The Los Angeles Times of October 23, 1959 has this short item in an entertainment section column:
The “kitten” that plagues Huckleberry Hound on TV becomes the “cat” that ha-[rest of word missing] Judy Holliday in “Bells Are Ringing” at MGM. She is Margie Liszt, who has a talent for switching voices, everything from kittens to police sirens. She will play an answering service client as well as the cat’s meow in the film.
So, we are left to wonder where the Times got its information.
Margie Liszt was an actress, musician and a great-granddaughter of composer Franz Liszt. Her first movie role was for Monogram and Margie couldn’t have been more typecast: she appeared in The Wagner-Liszt Story (yes, a film about Franz Liszt). She had a relatively short and atyptical career for the 1940s and ‘50s. She started in radio and made several appearances on Lux Radio Theatre. She was one of several actresses who briefly played Miss Duffy on Duffy’s Tavern after the departure of Shirley Booth; in fact, she and Duffy creator Ed Gardner were both from Astoria, Long Island and attended the same high school. She appeared in Vera Vague and Andy Clyde two-reelers and several of the Three Stooges shorts. And she made the rounds during early TV, showing up on I Love Lucy, December Bride, The Donna Reed Show and Rawhide amongst many places.
Liszt seems to have retired from show biz in the early 1960s. She died of cancer at age 83 on August 24, 1992.

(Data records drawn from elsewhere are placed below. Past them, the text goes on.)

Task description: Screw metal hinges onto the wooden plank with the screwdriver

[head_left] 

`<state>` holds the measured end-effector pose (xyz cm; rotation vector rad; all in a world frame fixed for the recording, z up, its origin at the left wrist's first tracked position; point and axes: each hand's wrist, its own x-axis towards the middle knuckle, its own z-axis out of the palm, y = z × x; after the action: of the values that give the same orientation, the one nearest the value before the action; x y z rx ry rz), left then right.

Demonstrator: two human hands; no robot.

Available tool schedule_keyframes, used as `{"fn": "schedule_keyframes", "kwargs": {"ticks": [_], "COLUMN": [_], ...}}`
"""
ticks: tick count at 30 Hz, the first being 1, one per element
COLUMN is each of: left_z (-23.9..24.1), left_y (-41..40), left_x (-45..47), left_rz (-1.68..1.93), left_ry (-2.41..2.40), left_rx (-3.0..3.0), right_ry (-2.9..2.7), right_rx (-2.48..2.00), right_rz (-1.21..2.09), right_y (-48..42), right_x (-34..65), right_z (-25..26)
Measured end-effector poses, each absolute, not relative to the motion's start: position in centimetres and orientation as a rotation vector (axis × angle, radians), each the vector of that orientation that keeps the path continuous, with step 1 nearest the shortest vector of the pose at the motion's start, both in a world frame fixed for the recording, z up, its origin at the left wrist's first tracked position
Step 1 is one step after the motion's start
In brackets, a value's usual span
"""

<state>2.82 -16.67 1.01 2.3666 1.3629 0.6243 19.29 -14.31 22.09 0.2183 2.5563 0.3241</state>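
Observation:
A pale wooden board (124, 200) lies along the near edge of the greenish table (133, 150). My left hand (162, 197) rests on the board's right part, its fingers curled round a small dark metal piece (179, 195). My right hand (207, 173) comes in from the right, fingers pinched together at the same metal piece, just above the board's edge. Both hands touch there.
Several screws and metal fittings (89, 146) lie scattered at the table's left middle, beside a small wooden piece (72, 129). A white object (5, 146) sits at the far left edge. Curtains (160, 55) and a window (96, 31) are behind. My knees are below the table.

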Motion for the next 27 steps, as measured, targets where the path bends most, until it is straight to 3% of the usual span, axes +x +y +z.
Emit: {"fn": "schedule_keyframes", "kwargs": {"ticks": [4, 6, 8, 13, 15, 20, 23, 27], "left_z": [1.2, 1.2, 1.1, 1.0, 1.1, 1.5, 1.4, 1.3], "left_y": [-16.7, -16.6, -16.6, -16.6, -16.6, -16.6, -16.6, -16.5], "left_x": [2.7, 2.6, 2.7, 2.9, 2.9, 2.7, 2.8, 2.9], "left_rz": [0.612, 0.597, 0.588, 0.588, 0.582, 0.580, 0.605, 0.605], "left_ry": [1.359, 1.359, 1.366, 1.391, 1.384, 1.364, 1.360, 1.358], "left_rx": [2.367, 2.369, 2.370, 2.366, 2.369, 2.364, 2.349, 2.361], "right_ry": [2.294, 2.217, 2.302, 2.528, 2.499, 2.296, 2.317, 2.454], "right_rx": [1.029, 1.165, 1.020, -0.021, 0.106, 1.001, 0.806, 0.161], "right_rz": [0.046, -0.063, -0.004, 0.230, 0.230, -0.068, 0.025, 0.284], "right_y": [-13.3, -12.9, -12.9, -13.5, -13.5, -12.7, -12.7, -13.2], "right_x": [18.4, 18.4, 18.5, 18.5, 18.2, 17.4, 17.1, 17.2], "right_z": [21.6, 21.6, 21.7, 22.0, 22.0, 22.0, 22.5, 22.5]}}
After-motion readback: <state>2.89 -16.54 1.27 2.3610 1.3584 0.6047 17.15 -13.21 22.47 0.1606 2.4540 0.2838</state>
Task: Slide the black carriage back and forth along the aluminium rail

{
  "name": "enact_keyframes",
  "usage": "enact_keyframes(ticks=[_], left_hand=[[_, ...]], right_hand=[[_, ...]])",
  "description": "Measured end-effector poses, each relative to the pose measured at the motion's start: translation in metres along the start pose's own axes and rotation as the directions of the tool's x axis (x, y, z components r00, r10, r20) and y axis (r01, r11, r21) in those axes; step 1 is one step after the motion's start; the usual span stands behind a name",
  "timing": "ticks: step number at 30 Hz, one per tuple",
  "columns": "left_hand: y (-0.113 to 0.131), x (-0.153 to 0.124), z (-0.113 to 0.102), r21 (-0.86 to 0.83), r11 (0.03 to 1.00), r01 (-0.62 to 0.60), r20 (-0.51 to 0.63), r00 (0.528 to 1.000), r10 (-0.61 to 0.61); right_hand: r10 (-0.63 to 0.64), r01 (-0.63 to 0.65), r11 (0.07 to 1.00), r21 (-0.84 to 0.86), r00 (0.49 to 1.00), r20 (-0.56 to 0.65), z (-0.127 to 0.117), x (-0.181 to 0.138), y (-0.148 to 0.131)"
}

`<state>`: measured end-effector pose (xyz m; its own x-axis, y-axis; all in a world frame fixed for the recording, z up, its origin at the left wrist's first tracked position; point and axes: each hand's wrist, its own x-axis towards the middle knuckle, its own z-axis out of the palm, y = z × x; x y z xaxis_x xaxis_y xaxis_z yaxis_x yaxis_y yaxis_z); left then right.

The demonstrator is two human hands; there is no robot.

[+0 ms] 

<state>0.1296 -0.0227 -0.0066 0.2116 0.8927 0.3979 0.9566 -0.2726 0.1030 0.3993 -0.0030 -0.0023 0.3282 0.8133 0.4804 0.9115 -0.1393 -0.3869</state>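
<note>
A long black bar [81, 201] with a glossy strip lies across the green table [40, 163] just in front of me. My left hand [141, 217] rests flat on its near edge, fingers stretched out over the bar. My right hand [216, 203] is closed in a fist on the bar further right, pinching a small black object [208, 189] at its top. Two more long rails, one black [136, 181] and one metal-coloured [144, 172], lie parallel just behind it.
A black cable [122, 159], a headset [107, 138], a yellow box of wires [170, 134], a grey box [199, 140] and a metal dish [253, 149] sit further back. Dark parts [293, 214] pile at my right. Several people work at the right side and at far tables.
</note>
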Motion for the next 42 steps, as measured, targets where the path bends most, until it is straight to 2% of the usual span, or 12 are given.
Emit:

But what about the cartoon?
2025 update: The October 19, 1952 episode of the Phil Harris-Alice Faye radio show solves the mystery. Liszt is credited at the end (along with Elvia Allman doing her old crone voice heard in Warner Bros. cartoons in the late 1930s). The voice matches the woman who bashes Yogi Bear with a frying pan in Robin Hood Yogi (1959). That appears to have been her only appearance in a Hanna-Barbera cartoon.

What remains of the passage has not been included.